И вдругъ сердце Максима упало. Изъ-подъ рукъ музыканта опять, какъ и нѣкогда, вырвался стонъ. [118]

Вырвался, прозвенѣлъ и замеръ. И опять живой рокотъ, все ярче и сильнѣе, сверкающій и подвижный, счастливый и свѣтлый.

Это уже не одни стоны личнаго горя, не одно слѣпое страданіе. На глазахъ старика появились слезы. Слезы были и на глазахъ его сосѣдей.

— Онъ прозрѣлъ, да, это правда,—онъ прозрѣлъ,—думалъ Максимъ.

Среди яркой и оживленной мелодіи, счастливой и свободной, какъ степной вѣтеръ, и, какъ онъ, беззаботной, среди пестраго и широкаго гула жизни, среди то грустнаго, то величаваго напѣва народной пѣсни, все чаще, все настойчивѣе и сильнѣе прорывалась какая-то за душу хватающая нота.

— Такъ-такъ, мой мальчикъ,—мысленно ободрялъ Максимъ,—настигай ихъ среди веселья и счастія…

Черезъ минуту надъ заколдованной толпой въ огромной залѣ, властная и захватывающая, стояла уже одна только пѣсня слѣпыхъ…

— Подайте сліпенькимъ… р-ради Христа.

Но это уже была не просьба о милостынѣ и не жалкій вопль, заглушаемый шумомъ улицы. Въ ней было все то, что было и прежде, когда, подъ его вліяніемъ, лицо Петра искажалось, и онъ бѣжалъ отъ фортепіано, не въ силахъ бороться съ ея разъѣдающей болью. Теперь онъ одолѣлъ ее въ своей душѣ и побѣждалъ души этой толпы глубиной и ужасомъ жизненной правды… Это была тьма на фонѣ яркаго свѣта, напоминаніе о горѣ среди полноты счастливой жизни…

Казалось, будто ударъ разразился надъ толпою, и каждое сердце дрожало, какъ будто онъ касался его своими быстро бѣгающими руками. Онъ давно уже смолкъ, но толпа хранила гробовое молчаніе.

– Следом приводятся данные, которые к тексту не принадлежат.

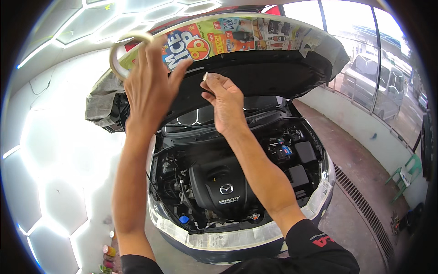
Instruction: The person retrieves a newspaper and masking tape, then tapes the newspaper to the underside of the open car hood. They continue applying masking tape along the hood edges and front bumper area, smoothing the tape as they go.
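Observation:
My left hand [153,91] is raised near the left end of the lifted car hood. A roll of cream masking tape [115,61] is held at its fingers, which are slightly smeared by motion; the thumb stands apart. In front of the hood's dark underside, my right hand [226,98] pinches a small whitish scrap [205,76] between thumb and fingertips; it looks like a bit of tape. Newspaper sheets [232,36] cover the hood's outer face and wrap its edge, with a pale tape strip along the top. The black underside [255,68] is bare.
Below my arms lies the open engine bay with a black engine cover [219,182]. Masked paper [237,239] runs along the car's front. To the right are a floor drain grate [365,205], a green chair [407,176] and windows. Several small containers [108,250] stand at lower left.

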Demonstrator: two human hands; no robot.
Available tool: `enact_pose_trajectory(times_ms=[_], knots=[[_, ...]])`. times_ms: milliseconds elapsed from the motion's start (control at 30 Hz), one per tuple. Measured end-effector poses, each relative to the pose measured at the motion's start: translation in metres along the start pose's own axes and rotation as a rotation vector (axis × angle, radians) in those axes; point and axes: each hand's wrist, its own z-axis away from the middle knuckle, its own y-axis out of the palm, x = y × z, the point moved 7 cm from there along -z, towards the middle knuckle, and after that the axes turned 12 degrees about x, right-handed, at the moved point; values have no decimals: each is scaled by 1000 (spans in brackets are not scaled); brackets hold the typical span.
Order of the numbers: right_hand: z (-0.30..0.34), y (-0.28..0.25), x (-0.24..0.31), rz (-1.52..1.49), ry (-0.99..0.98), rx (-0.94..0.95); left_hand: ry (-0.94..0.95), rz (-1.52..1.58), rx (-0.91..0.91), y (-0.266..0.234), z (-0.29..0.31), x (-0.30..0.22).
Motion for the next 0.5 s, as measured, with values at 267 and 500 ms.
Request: enact_pose_trajectory(times_ms=[267, 500], knots=[[-21, 20, -22, -268, -20, -93, 149, -312, 207, 60, -67, 34], [-54, 33, -27, -313, -76, -220, 156, -334, 181, 65, -75, 34]])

Максимъ опустилъ голову и думалъ:

„Да, онъ прозрѣлъ… На мѣсто слѣпого и неутолимаго эгоистическаго страданія онъ носитъ въ душѣ ощущеніе жизни, онъ чувствуетъ и людское горе, и людскую радость, онъ прозрѣлъ и сумѣетъ напомнить счастливымъ о несчастныхъ“…

И старый солдатъ все ниже опускалъ голову. Вотъ и онъ сдѣлалъ свое дѣло, и онъ не даромъ прожилъ на свѣтѣ, ему говорили объ этомъ полные силы властные звуки, стоявшіе въ залѣ, царившіе надъ толпой...........

 . . . . . . . . . . . . . . . . . . . . . . . . . . . . . . . . . . . . . . . . . . . . . . . . . . . . . . . . . . . . . . . . . . . . . . . . . . . . . . . .

Такъ дебютировалъ слѣпой музыкантъ.

Примѣчанія

править
  1. Напомнимъ, что „Контрактами“ называютъ кіевскую ярмарку.